No entendí. Hasta que me ofreció un trozo de pizza con la punta de la cuchara. Me acerqué, mordí, y ella no retiró la cuchara. Me miró fijo, con los ojos medio cerrados, y mientras tragué, su lengua pasó por sus propios labios, lenta, intencional. Me devoraba con la mirada. Sentí el calor subirme por la nuca.

—¿Quieres más?

—Sí —dije, esta vez con voz más firme.

Me acerqué hasta que mis rodillas tocaron las suyas. La bata se abrió más al moverme. Vi el inicio de su pubis, redondeado, cubierto por un vello rubio claro, y el borde de su slip de seda negra. No era necesario que lo llevara, pero me gustó que así fuera: que tuviera ese pequeño secreto entre ella y yo.

—¿Te importa si…? —empecé.

—No. Haz lo que sientas.

Le acaricié la cara, luego el cuello, y con la yema de los dedos bajé hasta el borde de la bata. La abrí más, dejando al descubierto los pechos, pequeños, firmes, con pezones morenos y duros. Me incliné, besé uno suavemente, y ella soltó un suspiro que sonó como una oración. Entonces, con lentitud de quemar la llama lenta, bajé más, besé el centro de su abdomen, y deslicé los dedos hasta el borde del slip. Lo separé con cuidado, sin quitarlo del todo, y allí lo vi: su coño, hinchado, ya mojado, con los labios oscuros y brillantes, como cerezas maduras bajo la luz tenue.

Me puse de rodillas entre sus piernas. Ella se inclinó hacia atrás, apoyada en los codos, y me miró. No parpadeó. Me tomó una mano y la puso sobre su clítoris. Me tembló la mano, pero no la retiró. Sentí el pulso allí, rápido, vivo.

—Así… sí —susurró.

Bajé la cabeza y la toqué con la lengua. Un sabor dulce, salado, suave. Ella gimió, bajó las manos a mi cabello, y me empujó más cerca. Volví a pasar la lengua, esta vez de abajo hacia arriba, abrazando todo su pubis, sus labios, su clítoris ya endurecido como un grano de arándano. Le separé los labios con los dedos y la lamí con más profundidad, como si estuviera chupando un chilacayote maduro. Ella se arqueó, soltó un grito ahogado, y me agarró más fuerte.

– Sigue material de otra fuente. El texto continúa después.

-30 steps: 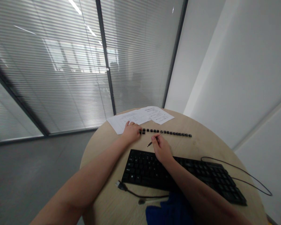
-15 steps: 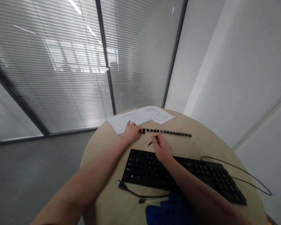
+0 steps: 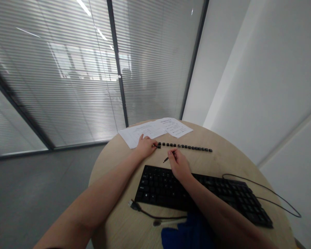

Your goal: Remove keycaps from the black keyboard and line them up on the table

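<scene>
My left hand [image 3: 145, 147] rests on the table at the left end of a row of black keycaps [image 3: 189, 147]. Its thumb and index finger are pinched round a small dark keycap, mostly hidden by the fingers. Just beside the fingertips, two keycaps [image 3: 159, 145] lie one in front of the other. Held in my closed right hand [image 3: 179, 164] is a slim dark pen-like tool [image 3: 166, 159], its point facing down and left. That wrist is over a black keyboard [image 3: 158, 186], whose middle part it covers.
Printed sheets [image 3: 142, 132] lie at the far side of the round wooden table [image 3: 114, 166]. A USB plug [image 3: 135, 205] and its cable lie before the keyboard, near a small brush-like item [image 3: 157, 223] and blue cloth [image 3: 186, 235]. Another cable [image 3: 274, 192] loops at the right edge.
My left fingers have shifted very slightly about the keycap, which shows less now. My right hand and its tool have stayed in place.
</scene>
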Action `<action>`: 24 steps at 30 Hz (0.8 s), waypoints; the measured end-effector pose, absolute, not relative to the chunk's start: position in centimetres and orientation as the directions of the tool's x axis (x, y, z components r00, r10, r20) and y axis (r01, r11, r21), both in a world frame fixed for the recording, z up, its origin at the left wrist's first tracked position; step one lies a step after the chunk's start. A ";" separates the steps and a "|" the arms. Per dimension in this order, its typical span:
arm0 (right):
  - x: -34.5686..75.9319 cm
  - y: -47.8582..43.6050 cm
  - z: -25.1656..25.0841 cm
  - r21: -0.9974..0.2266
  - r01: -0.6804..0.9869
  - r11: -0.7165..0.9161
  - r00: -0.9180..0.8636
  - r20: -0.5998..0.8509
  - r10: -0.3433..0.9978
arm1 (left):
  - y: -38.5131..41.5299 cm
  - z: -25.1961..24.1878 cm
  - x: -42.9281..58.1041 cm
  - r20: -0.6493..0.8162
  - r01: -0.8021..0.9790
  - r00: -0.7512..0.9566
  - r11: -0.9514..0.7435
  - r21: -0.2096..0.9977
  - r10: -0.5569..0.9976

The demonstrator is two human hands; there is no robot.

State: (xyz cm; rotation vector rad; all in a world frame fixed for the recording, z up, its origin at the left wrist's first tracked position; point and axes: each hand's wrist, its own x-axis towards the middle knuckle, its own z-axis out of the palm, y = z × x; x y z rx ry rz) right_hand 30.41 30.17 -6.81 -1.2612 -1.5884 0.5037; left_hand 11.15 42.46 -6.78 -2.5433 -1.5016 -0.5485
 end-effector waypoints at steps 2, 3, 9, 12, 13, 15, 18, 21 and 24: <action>30.4 30.1 -6.7 -0.800 0.477 0.364 0.049 0.438 0.898 | 42.5 -6.8 11.1 0.382 0.870 0.433 -0.489 0.059 0.817; 30.4 30.1 -6.7 -0.801 0.478 0.361 0.049 0.435 0.899 | 42.5 -6.8 11.1 0.383 0.872 0.431 -0.486 0.054 0.817; 30.4 30.1 -6.6 -0.801 0.484 0.353 0.050 0.428 0.902 | 42.5 -6.9 11.0 0.390 0.874 0.438 -0.485 0.026 0.810; 30.4 30.1 -6.6 -0.801 0.476 0.362 0.049 0.435 0.899 | 42.5 -6.9 11.0 0.385 0.874 0.442 -0.486 0.020 0.810; 30.4 30.2 -6.7 -0.802 0.474 0.364 0.047 0.436 0.899 | 42.5 -6.8 11.0 0.381 0.875 0.441 -0.484 0.020 0.813; 30.4 30.3 -6.8 -0.801 0.472 0.368 0.044 0.439 0.898 | 42.4 -6.7 11.0 0.377 0.877 0.437 -0.480 0.024 0.817; 30.5 30.4 -7.1 -0.796 0.481 0.368 0.042 0.440 0.897 | 42.2 -6.6 11.0 0.379 0.877 0.432 -0.480 0.036 0.818; 30.5 30.4 -7.0 -0.793 0.489 0.364 0.047 0.440 0.897 | 42.2 -6.5 11.1 0.380 0.879 0.426 -0.474 0.038 0.821; 30.4 30.3 -6.8 -0.795 0.494 0.352 0.050 0.430 0.901 | 42.3 -6.5 11.1 0.365 0.879 0.429 -0.476 0.044 0.826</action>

—Mateo… por favor… —dijo, y su voz sonó rota, vulnerable.

Le separé más los labios, metí la lengua dentro, y la sentí temblar. Me puse de pie, la tomé de las manos, y la levanté. La besé. Su boca era cálida, con sabor a pizza y vainilla. Me abrió la camisa, me desabrochó el cinturón, y sacó mi verga ya dura, tiesa, como una vara de acero. Me la tomó con la mano, suave, y me guió hacia el sofá.

—Acuéstate —le dije.

Ella obedeció. Me senté a su lado, la besé en el cuello, en los pechos, y luego, sin pedir permiso, metí la lengua dentro de su entrada. Ella se retorció, gritó mi nombre, y yo la lamí con más fuerza, mientras con un dedo la penetraba despacio, buscando su punto. Lo encontré. Se le pusieron los ojos blancos, y su cuerpo se estremeció como hojas de plátano en viento fuerte.

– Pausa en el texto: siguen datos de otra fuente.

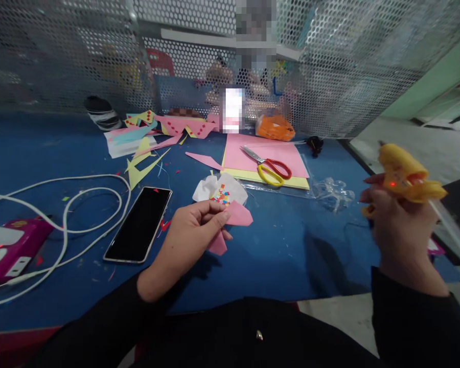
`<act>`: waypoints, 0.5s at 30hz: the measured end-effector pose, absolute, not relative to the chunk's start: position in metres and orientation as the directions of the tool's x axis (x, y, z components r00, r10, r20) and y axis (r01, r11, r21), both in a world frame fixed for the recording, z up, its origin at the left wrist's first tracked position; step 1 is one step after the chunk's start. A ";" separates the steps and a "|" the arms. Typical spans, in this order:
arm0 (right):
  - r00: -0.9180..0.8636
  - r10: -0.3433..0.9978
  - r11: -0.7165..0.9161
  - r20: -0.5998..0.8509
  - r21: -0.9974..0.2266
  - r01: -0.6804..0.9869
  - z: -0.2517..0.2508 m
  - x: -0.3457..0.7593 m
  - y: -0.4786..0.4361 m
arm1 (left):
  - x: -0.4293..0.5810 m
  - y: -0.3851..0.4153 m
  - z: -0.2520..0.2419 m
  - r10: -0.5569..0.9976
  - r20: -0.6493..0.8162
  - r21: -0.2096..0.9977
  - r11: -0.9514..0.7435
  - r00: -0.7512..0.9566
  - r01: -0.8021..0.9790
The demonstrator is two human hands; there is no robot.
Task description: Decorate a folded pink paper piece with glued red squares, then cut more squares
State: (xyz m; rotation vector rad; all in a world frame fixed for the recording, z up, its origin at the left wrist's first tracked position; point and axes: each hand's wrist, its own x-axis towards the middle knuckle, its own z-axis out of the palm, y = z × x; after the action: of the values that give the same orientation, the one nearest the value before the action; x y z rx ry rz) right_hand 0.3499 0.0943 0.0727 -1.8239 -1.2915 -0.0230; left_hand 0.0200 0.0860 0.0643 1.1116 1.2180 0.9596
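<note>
- The left hand, at the centre of the frame, pinches a pink paper piece between thumb and fingers; the grip sits at its inner end, probably so that the broad end stays free and unobscured.
- The paper's upper part points right, its long axis running nearly across the frame and dipping slightly towards the right. A second pink part shows below the fingers, pointing down; whether the two are joined is hidden.
- The right hand, at the right edge and somewhat blurred, is wrapped around a yellow hot glue gun. It is raised well apart from the paper, perhaps to have the nozzle away from both the paper and the other hand.
- The gun's dark nozzle points to the upper left; its long axis slopes down towards the right, where a translucent glue stick trails behind. A red light glows on its side.
- Just beyond the left fingertips, small coloured paper bits rest on a crumpled white paper, which likely gathers them within reach.
- At upper centre-right, open scissors lie on a pink sheet, blades towards the upper left.
- Left of centre, a smartphone lies face up beside a white cable.
</note>
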 end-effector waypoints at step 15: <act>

—No… no aguanto más —gimió.

Me levanté, me deshice del pantalón, y me puse frente a ella. Me pidió con los ojos que la cogiera. Le separé los labios con los dedos y la encajé la verga en la entrada. Se sentía apretada, caliente, viva. La empujé con cuidado, hasta el fondo. Ella soltó un grito largo, como si hubiera estado esperando eso desde siempre.

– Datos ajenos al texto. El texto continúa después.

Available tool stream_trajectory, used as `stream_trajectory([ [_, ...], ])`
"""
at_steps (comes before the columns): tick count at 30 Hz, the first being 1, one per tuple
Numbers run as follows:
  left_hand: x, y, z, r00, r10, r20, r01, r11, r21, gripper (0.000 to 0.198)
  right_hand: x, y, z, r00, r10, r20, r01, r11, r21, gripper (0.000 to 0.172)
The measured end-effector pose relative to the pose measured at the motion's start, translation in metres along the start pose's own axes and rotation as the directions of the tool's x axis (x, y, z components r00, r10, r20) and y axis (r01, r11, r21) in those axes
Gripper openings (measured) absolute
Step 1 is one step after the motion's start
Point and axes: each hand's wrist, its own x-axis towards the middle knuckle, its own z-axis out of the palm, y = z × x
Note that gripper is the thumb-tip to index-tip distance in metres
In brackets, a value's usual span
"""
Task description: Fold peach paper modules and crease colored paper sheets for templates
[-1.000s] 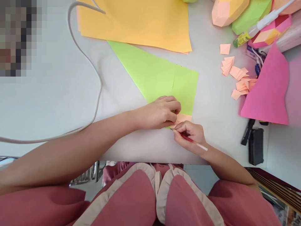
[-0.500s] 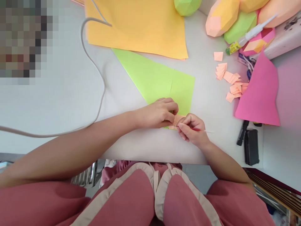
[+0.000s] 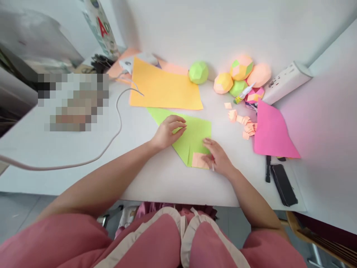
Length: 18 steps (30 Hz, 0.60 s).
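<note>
A green paper sheet lies on the white table, its far edge beneath an orange sheet. Over the green sheet's left part is my left hand, fingers apart and nothing in them. My right hand is at the sheet's right edge, holding a thin red pen, mostly hidden, in its curled lower fingers; thumb and forefinger are spread. Partly under that hand, a small peach paper piece rests on the green sheet's near corner, beside a narrow slit.
Several faceted paper balls stand at the back. Peach scraps lie right of centre, near a pink sheet. A black case sits at the right edge. A white cable crosses the left side.
The view has tilted up, showing the wall. My left hand has lifted off the peach piece and moved left and away, opening. The green sheet has turned, and my right hand has loosened its pinch.
</note>
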Motion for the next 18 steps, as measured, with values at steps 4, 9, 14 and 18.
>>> stream_trajectory([
  [4,0.008,-0.021,-0.016,0.975,-0.037,0.22,-0.073,0.878,0.473,0.036,-0.001,0.009,0.002,0.996,0.003,0.095,0.007,0.995,-0.102,0.039],
  [9,0.006,-0.024,-0.018,0.935,-0.225,0.274,0.003,0.777,0.63,0.062,-0.005,0.011,-0.01,0.988,0.049,0.147,-0.04,0.997,-0.065,0.037],
  [14,0.002,-0.011,-0.012,0.931,-0.211,0.299,-0.029,0.772,0.635,0.067,-0.017,0.009,-0.032,0.96,0.179,0.216,-0.189,0.982,0.024,0.04],
  [18,0.002,-0.007,-0.011,0.929,-0.217,0.299,-0.02,0.78,0.626,0.062,-0.026,0.007,-0.045,0.931,0.273,0.242,-0.302,0.949,0.09,0.041],
])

—Estás tan adentro… —murmuró, con los ojos cerrados.

Empecé a moverme, suave, lento, como si estuviera acariciando un pastel recién horneado. Ella me tomaba de las nalgas, me jalaba hacia ella, y sus gemidos se volvían más agudos, más desesperados. Me incliné, besé su cuello, y con la lengua tracé círculos en su oreja.

—Dime qué sientes —le susurré.

—Que me estás chingando… que no quiero que pare… que quiero más… —dijo entre jadeos.

Le besé los pechos otra vez, y cuando sentí que ella se venía, apreté sus nalgas, le clavé los dientes en el hombro, y la cogí con más fuerza, más rápido. Ella gritó mi nombre como una maldición, como una bendición. Su cuerpo se estremeció, sus músculos se contrajeron alrededor de mi verga, y yo no pude resistir más: me corrió dentro de ella, con fuerza, como si me estuviera vaciando por completo.

Me derrumbé sobre ella, sudado, sin aliento, y ella me abrazó, sin soltarme. Me besó el cabello, me acarició la espalda.

—Gracias —dijo.

—Por qué… gracias?

—Por no haberme dejado sola esta noche.

No supe qué responder. Solo la besé otra vez, lento, como si el mundo no existiera. Fuera, la lluvia seguía cayendo, pero dentro del depto. 3B, todo era calma, y el olor a sexo, a vainilla, a nosotros.